Кассирша покачала высокой крашеной прической.
– Какая благодарность! От твоего ни одной докладной не было. За это и надбавка. За безупречность. На других целые прокламации пишут. А четыре – премия. Бери-бери, а то еще выпишу надбавку за скромность!
Когда Мари отошла от кассы, в ее мобильнике звякнул напоминальник. «Тебе не стыдно?» – гласила надпись на экране. Курсантке стало стыдно. Она не могла понять, зачем написала это. Телефон звякнул повторно. На этот раз Мари увидела: «Так и не вспомнила? Ну? Соображай. Ну же! Эх ты… У сестры сегодня день рождения!»

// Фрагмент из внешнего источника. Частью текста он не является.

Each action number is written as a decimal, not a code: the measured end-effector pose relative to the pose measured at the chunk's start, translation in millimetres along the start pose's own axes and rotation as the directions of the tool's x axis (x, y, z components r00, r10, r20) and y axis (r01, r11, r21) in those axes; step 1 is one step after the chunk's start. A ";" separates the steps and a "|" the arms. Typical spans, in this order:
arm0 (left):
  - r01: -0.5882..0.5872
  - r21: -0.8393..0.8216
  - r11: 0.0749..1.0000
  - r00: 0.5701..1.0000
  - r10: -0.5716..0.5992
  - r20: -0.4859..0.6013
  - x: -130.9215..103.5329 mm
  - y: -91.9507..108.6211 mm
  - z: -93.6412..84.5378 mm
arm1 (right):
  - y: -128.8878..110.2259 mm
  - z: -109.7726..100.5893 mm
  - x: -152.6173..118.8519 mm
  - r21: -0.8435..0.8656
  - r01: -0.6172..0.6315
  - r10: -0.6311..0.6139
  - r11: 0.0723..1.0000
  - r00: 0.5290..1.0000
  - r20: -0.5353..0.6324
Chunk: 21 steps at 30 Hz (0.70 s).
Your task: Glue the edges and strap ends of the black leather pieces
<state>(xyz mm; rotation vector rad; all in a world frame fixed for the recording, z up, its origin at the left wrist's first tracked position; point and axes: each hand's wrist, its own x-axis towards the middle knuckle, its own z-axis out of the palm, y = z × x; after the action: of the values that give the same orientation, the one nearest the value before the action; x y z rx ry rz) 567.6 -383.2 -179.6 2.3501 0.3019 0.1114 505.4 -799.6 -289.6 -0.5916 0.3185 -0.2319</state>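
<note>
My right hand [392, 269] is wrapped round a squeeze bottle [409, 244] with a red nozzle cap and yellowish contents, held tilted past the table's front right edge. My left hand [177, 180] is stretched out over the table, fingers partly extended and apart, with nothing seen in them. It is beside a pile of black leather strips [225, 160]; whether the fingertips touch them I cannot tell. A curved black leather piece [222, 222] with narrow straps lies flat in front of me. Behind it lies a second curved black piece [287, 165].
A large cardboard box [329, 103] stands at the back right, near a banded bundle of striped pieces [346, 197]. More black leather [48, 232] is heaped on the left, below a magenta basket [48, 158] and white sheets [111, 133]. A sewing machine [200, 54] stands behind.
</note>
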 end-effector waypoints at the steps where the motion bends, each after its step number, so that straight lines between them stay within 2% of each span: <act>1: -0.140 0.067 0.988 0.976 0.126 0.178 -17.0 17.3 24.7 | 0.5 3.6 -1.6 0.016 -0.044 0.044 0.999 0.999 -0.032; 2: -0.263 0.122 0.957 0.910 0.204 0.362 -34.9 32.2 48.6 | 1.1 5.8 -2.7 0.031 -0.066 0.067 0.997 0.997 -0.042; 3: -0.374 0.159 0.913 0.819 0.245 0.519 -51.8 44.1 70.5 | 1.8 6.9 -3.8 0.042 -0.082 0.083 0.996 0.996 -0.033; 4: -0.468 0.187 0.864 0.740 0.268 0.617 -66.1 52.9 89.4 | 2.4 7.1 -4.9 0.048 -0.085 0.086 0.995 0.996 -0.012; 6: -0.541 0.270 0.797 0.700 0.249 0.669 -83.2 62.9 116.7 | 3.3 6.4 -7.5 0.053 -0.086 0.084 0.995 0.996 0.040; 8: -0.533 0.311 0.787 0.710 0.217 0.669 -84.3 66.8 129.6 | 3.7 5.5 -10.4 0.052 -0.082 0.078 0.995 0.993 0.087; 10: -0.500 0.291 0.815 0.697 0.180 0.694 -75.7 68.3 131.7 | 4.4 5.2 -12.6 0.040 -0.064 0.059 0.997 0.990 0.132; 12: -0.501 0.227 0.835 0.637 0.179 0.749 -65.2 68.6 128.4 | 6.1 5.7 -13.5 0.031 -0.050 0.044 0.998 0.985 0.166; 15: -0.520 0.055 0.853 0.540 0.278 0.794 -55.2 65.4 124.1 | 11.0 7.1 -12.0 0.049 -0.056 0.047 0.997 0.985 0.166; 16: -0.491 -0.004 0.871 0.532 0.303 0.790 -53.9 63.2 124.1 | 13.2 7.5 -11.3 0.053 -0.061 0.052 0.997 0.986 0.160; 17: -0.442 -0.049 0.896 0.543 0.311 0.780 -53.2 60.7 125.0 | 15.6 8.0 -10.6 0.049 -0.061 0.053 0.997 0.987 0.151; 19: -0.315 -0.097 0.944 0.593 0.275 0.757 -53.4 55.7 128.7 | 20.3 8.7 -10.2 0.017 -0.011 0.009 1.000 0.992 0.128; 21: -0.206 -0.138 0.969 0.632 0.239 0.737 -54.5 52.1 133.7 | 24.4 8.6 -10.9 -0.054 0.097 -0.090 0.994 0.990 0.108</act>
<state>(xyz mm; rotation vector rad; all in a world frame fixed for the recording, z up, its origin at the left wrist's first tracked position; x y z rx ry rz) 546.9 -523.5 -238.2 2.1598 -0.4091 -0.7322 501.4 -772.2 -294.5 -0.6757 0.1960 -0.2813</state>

«У Ирэн день рождения! – мысленно охнула курсантка. – А я забыла! Вот балда! Зато сообразила себя предупредить. Умница. Бегом за подарком!»
Естественно, как только нашлось дело, образовалось и начальство. В данном случае его роль выполнял лейтенант О. с повязкой дежурного офицера.
О. поводил фамильным носом и сказал:
– Занялись художественной лепкой? Правильно.
Потом принюхался и спросил:
– А что за лекарства? Болеете?
– Утром в госпиталь ходила, – доложила Мари.
– То-то я смотрю – гипсом пахнет.
– У вас поразительное обоняние, – искренне восхитилась девушка. – Разрешите идти?.
– Нет, – неожиданно сказал лейтенант. – Я должен провести с вами личную беседу.
«Неужели и этот туда же? – ужаснулась Мари. – Если спросит, что я делаю сегодня вечером, буду краснеть, пока сознание не потеряю».
– Как у вас, – спросил О., – в целом? Нормально?
– Так точно.
– Угу. А практика проходит… нормально?
– Так точно.
– Понятно. А с руководителем… все нормально?
– Так точно. Я как раз от него. Он ногу сломал.
– Это нормально, – подумав, заключил лейтенант. – Но он вас чему-нибудь обучает? Дает всякие обучающие задания?
– Так точно. Последнее обучающее задание – отправляться в отгул и ничего не делать.
Лейтенант достал из кармана ручку, понюхал ее, удивился и положил на место.